- WORK ORDER
Somewhere below, one line contains "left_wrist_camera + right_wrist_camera" and a later line contains "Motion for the". Output those two lines and everything between them exactly, and nothing else.

- TASK DATA
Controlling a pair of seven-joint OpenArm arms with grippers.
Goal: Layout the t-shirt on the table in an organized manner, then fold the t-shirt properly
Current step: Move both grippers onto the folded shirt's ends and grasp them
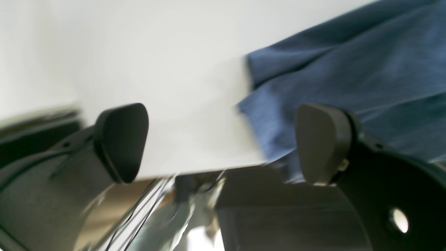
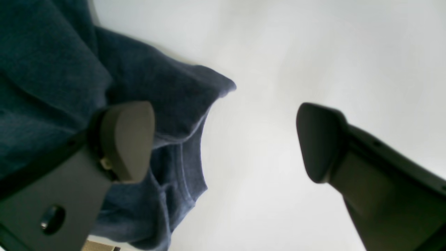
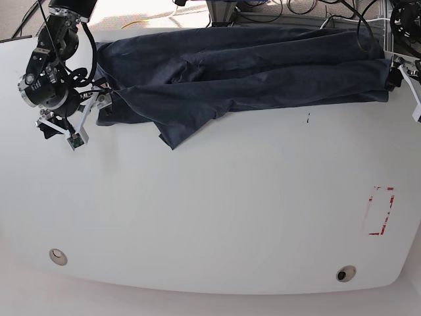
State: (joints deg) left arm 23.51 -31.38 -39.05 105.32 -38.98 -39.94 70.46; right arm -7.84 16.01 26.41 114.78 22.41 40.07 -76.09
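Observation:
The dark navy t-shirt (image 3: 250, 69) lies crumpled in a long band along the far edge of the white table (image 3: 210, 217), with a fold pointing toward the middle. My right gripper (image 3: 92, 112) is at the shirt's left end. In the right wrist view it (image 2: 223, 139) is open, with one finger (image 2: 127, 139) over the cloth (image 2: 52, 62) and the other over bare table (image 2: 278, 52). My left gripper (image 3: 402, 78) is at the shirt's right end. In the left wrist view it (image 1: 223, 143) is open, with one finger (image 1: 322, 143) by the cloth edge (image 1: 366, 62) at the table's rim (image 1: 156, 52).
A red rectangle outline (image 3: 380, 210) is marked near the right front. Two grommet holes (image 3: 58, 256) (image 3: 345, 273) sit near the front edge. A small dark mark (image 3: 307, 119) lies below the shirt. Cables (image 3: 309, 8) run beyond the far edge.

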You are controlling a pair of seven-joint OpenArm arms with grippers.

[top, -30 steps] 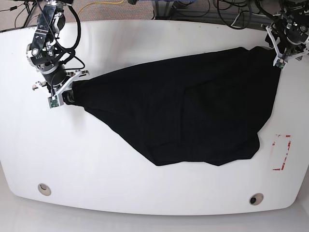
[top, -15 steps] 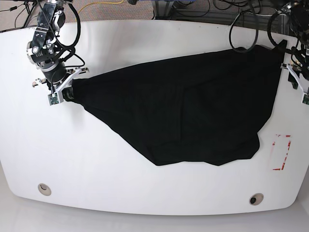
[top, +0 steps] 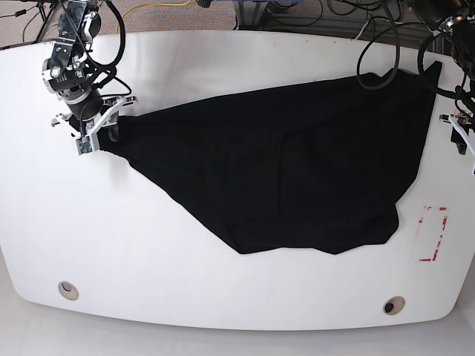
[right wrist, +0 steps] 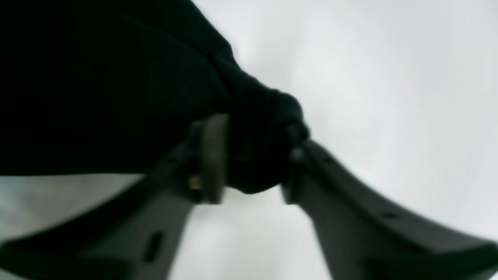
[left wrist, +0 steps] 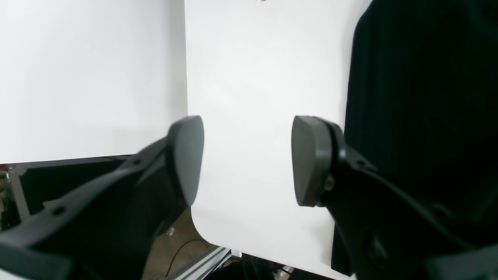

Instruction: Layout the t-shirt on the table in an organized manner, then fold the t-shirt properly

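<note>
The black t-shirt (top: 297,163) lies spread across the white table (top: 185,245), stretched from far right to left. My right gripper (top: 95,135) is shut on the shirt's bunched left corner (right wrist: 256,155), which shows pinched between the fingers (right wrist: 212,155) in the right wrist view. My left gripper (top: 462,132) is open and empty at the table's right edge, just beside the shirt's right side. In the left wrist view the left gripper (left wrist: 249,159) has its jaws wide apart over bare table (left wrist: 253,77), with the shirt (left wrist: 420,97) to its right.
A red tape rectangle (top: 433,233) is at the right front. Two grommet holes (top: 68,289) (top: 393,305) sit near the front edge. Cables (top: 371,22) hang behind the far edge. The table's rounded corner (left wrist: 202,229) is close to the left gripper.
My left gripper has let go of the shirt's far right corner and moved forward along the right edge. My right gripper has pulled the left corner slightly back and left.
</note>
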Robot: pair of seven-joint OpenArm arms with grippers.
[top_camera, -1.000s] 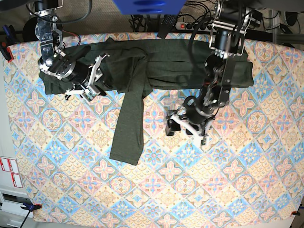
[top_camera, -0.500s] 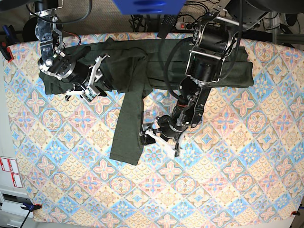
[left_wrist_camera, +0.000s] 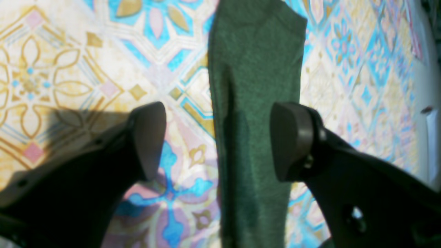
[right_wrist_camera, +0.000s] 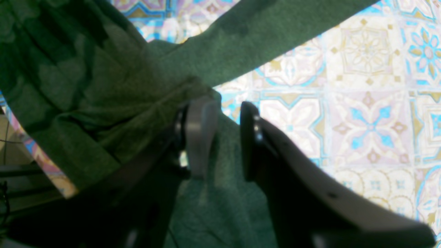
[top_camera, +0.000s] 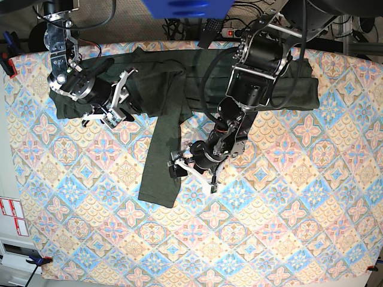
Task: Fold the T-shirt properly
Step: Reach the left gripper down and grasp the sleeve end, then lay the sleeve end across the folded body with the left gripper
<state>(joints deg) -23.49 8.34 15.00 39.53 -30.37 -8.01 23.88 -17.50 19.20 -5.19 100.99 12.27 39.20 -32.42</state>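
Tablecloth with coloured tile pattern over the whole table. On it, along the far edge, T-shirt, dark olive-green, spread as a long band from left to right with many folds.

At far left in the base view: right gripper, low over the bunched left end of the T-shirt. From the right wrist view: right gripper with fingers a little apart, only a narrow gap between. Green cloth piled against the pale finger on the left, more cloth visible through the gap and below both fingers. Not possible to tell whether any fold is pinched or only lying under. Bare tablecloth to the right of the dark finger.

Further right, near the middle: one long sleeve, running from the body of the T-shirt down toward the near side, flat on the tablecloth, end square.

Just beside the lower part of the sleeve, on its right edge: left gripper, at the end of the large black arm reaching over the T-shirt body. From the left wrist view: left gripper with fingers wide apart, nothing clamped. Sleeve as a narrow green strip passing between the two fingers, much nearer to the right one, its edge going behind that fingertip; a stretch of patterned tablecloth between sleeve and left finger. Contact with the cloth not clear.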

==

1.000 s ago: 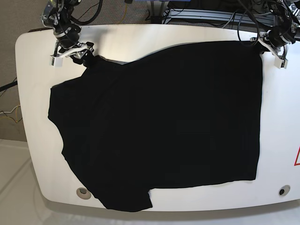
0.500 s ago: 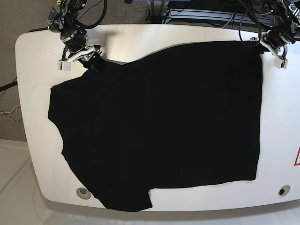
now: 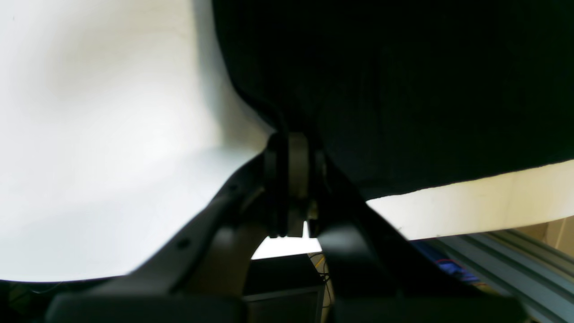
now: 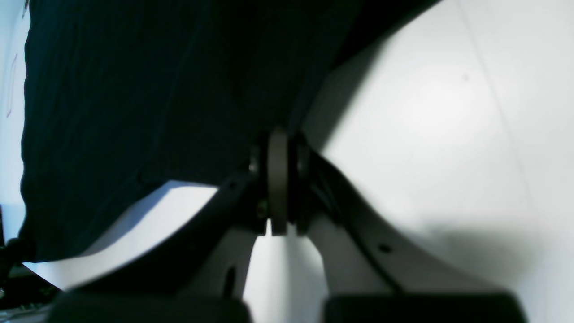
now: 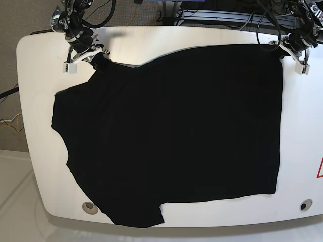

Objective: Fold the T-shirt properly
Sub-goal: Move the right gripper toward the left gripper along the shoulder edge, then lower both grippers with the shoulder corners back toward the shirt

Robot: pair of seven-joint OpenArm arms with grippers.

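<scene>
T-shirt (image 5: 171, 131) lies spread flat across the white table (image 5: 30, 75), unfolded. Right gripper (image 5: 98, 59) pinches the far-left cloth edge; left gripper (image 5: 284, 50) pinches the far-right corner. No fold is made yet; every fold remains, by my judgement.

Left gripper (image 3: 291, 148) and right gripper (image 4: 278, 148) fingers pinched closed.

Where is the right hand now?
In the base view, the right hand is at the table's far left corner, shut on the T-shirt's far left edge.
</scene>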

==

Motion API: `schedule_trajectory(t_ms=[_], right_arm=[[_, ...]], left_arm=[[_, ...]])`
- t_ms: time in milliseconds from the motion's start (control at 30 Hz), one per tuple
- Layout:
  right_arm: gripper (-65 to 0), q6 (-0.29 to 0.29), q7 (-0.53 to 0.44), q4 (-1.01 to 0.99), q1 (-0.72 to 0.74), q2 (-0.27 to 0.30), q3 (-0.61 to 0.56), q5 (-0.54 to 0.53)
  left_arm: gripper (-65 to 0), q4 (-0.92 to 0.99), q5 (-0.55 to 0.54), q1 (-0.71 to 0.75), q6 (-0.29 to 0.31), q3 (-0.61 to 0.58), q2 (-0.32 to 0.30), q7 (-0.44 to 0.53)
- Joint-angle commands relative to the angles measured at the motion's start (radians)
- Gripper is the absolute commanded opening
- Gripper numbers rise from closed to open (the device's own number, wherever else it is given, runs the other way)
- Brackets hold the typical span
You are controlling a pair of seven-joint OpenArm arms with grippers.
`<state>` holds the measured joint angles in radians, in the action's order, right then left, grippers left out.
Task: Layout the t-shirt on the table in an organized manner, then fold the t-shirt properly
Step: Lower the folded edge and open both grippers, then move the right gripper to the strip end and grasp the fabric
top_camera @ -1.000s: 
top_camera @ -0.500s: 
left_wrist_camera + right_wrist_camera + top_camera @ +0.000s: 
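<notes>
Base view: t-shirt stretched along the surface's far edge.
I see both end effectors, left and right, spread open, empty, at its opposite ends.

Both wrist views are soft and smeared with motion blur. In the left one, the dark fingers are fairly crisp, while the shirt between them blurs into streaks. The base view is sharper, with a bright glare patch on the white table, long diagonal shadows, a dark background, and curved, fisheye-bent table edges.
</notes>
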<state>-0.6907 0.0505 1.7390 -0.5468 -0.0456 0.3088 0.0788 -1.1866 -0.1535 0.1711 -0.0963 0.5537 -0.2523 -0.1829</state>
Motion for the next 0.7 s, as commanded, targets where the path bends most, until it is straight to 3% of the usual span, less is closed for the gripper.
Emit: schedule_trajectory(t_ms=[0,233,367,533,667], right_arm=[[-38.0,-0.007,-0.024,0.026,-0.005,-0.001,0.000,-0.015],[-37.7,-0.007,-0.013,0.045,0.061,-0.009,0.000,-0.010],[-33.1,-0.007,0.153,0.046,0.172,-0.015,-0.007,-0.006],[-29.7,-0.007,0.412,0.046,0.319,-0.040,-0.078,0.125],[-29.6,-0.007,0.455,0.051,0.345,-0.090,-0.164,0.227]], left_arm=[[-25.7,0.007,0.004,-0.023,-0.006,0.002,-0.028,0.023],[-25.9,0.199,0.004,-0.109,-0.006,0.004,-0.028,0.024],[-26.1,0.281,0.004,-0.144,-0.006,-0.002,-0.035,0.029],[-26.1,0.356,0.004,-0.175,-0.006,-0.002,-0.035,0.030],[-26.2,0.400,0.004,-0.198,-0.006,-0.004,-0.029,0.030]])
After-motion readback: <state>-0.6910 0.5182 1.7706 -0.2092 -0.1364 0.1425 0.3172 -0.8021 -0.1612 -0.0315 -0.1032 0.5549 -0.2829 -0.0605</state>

- OUTPUT FOR THIS TASK
left_wrist_camera + right_wrist_camera + top_camera @ +0.000s: 
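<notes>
Base view: t-shirt stretched along the surface's far edge.
I see both end effectors, left and right, spread open, empty, at its opposite ends.

Both wrist views are soft and smeared with motion blur. In the left one, the dark fingers are fairly crisp, while the shirt between them blurs into streaks. The base view is sharper, with a bright glare patch on the white table, long diagonal shadows, a dark background, and curved, fisheye-bent table edges.
</notes>
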<state>-0.6907 0.0505 1.7390 -0.5468 -0.0456 0.3088 0.0788 -1.1866 -0.1535 0.1711 -0.0963 0.5537 -0.2523 -0.1829</state>
Motion for the next 0.7 s, as commanded, targets where the path bends most, until it is straight to 3% of the usual span, less is closed for the gripper.

This exercise has been answered in full.